Wir wohnen in einem Haus dem Jahr 1961 und renovieren Zimmer für Zimmer mit ökologischen Baustoffen.
Trotz der gründlichen Entfernung der alten Tapete und Reinigung des Kalkzementputzes mit viel Wasser, kommt es bei Verwendung von HAGA Bio-Kalkputzglätte an vereinzelten Stellen zu gelben Durschlag.

Ein erfahrener Denkmalpfleger teilte mir mit, dass die alkalische Kalkglätte alte Leim/Kleisterreste (wahrscheinlich tierischen Ursprungs) auflöst und diese dann an der Oberfläche sichtbar werden.

Nun spiele ich mit dem Gedanken die Wände mit einer Natronlauge zu Reinigen, bevor der neue Kalkputz aufgebracht wird. Selbstverständlich unter Berücksichtigung jeglicher Sicherheitsmaßnahmen. Hat jemand von euch Erfahrung mit diesem Prozess?
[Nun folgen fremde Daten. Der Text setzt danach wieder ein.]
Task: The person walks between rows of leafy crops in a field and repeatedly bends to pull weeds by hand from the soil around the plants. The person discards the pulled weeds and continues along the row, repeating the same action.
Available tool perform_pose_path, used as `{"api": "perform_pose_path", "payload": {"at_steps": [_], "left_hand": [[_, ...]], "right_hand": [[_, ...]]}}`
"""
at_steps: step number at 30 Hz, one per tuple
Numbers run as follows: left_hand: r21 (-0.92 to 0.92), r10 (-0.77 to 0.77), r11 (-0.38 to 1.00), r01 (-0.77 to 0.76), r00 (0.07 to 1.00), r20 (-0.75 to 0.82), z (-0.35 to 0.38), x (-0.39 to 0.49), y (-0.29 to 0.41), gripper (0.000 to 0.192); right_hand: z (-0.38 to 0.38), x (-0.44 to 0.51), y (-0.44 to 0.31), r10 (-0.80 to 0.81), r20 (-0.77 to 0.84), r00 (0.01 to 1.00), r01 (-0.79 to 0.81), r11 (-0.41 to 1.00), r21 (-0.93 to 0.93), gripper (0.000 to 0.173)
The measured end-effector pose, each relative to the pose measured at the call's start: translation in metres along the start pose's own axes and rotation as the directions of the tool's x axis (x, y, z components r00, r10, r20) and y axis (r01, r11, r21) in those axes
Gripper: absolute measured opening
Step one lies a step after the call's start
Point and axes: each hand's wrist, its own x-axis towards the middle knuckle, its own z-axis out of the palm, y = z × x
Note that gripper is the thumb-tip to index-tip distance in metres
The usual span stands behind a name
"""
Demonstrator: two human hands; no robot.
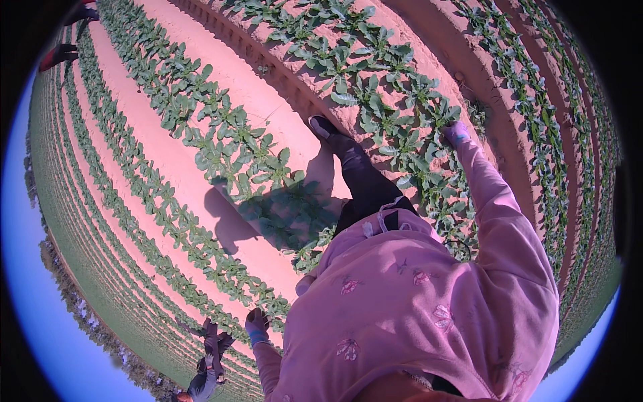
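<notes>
My right hand [454,133], in a light glove with a teal band at the wrist, reaches out at the right. It touches the leaves of a leafy green plant [444,113] at the edge of a crop bed; its fingers are partly hidden, so a grip cannot be made out. On the lower left, my left hand [257,323] hangs low, gloved with dark fingers and a blue band at the wrist. Behind it in the view lies a row of green plants [271,304]. Whether it holds anything is not visible.
Long plant rows [221,120] run across reddish soil, with a furrow [281,75] between beds. My dark shoe [323,126] stands in the furrow. One person [208,357] bends at the lower left; others are partly visible at the upper left [58,56].
</notes>
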Motion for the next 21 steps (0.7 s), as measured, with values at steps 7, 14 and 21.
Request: {"api": "perform_pose_path", "payload": {"at_steps": [7,14,21], "left_hand": [[0.298,0.14,0.938,-0.176,0.981,0.137,0.087,0.03,0.293,0.032],[0.291,0.181,0.93,-0.225,0.969,0.17,0.222,0.106,0.364,0.026],[0.415,0.068,0.869,-0.271,0.894,0.442,0.395,0.282,0.283,0.024]], "right_hand": [[0.094,0.1,-0.069,0.077,0.057,0.995,-0.082,0.991,0.105,0.023],[0.206,0.275,-0.078,0.329,0.229,0.916,-0.345,0.938,0.034,0.043],[0.261,0.342,-0.036,0.078,-0.067,0.995,-0.102,0.727,-0.679,0.048]]}}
Und könnte sich die Natronlauge, auch wenn sie mit viel Wasser abgewaschen wird, negativ auf den Grundoutz auswirken?

Für Antworten und Meinungen wäre ich Euch sehr dankbar.



Sorry



… auf einen bestehenden Kalkzementputz einfach mal HAGA-Ökoputzdünnglätte auftragen hat m.E. nichts mit "biologischer Sanierung" zu tun … rein garnichts … 
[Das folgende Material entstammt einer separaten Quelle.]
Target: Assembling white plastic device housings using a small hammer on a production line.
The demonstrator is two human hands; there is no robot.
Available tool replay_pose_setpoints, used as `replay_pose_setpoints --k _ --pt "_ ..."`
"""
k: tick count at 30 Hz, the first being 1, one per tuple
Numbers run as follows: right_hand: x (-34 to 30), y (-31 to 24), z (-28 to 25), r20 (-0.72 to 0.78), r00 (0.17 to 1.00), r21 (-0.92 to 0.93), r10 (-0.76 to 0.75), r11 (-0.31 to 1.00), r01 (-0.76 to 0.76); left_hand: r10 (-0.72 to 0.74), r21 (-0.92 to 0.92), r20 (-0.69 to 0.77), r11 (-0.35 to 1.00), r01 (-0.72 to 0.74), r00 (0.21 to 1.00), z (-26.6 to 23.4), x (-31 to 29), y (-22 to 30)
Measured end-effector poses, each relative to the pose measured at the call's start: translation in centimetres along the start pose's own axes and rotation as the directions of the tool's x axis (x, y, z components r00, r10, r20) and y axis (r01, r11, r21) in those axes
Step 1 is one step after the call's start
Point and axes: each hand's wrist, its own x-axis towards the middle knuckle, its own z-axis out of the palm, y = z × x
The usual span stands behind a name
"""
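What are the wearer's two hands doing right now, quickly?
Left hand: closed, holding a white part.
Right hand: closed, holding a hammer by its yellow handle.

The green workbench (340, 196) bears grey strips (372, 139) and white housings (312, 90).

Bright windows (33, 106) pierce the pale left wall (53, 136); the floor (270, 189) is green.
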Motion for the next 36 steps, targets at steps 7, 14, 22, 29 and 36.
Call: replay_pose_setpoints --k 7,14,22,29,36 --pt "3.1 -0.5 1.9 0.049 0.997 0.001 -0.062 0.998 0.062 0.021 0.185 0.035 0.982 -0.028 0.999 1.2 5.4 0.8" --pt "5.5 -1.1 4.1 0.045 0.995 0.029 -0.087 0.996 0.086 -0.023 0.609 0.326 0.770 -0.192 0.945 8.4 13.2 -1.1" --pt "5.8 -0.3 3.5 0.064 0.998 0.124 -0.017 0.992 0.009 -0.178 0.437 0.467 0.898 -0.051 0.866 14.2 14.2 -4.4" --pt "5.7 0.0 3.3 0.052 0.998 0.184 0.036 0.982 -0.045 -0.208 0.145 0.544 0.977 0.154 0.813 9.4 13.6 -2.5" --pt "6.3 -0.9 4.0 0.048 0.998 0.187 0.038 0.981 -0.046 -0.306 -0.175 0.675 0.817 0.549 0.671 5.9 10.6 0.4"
Ich versuche mal mit einem Gleichnis darzustellen, was ich meine … 
Ihr Zahn tut weh und der Zahnarzt will ausbohren und dann eine Füllung machen … Sie aber haben einen Vorschlag … "nur ein bisschen sauber machen und dann die Füllung … nicht das unangenehme AUSBOHREN"

Wundern Sie sich dann nicht, wenn nach ein paar Wochen sich der Zahn wieder meldet … ????

M.E. gabe es 2 sinnvolle Lösungen:
1. alter Putz weg und mit neuem Kalkputz mehrlagig aufbauen … bis zur Kalkglätte (Unterputz … Oberputz … Glätte … 
2. alten Putz grob aufrauen und dann einen Neuaufbau … mehrlagig wie vor … (evtl. kann dann der Unterputz wegfallen)

Das andere mit Lauge und anderen Zaubervorschlägen würde ich bleiben lassen … 

Bei den Vorschlägen von mir hängt es natürlich wieder davon ab, wie "zementhaltig" der KalkZementputz im Bestand wirklich ist … 

Gutes Gelingen

Florian Kurz



Vielen Dank



für Ihre Antwort Herr Kurz.

Aufgrund des guten Zustandes des Kalkzementputzes, seiner fein abgeriebenen Oberfläche und geringem Zementanteil (eher weiß bis beige, statt grau) haben wir uns entschieden auf diesen beuzubehalten. Zumal die meisten Kalkgrundputze, auch Haga, einen geringen (Weiß-) Zementanteil aufweisen.

Wir haben bereits 2 Zimmer mit der Glätte verputzt ( mehrlagiger Aufbau, ca. 5-6 mm) und sind sehr zufrieden mit dem Ergebnis. Nun mussten wir aufgrund des gelben Durschlages, welcher sich bereits nach Aufbringung der Mineralputzgrundierung zeigte, die oberste Schicht (1-2mm) mit der Sanierfräse abtragen. Es wahr zwar ein mühsamer Arbeitsgang, jedoch haben wir nun glatte reinweiße Wände.

Da bald das Treppenhaus und Wohnzimmer anstehen (ca. 250 qm Wandfläche) würde ich eine Reinigung der Wände mit Natronlauge als Alternative zum Fräsen sehr begrüßen.

Zurück zur Anfangsfrage: Kann sich die Natronlauge negativ auf den bestehenden Putz oder die Kalkputzglätte auswirken? Hat jemand Erfahrungen in diesem Bereich?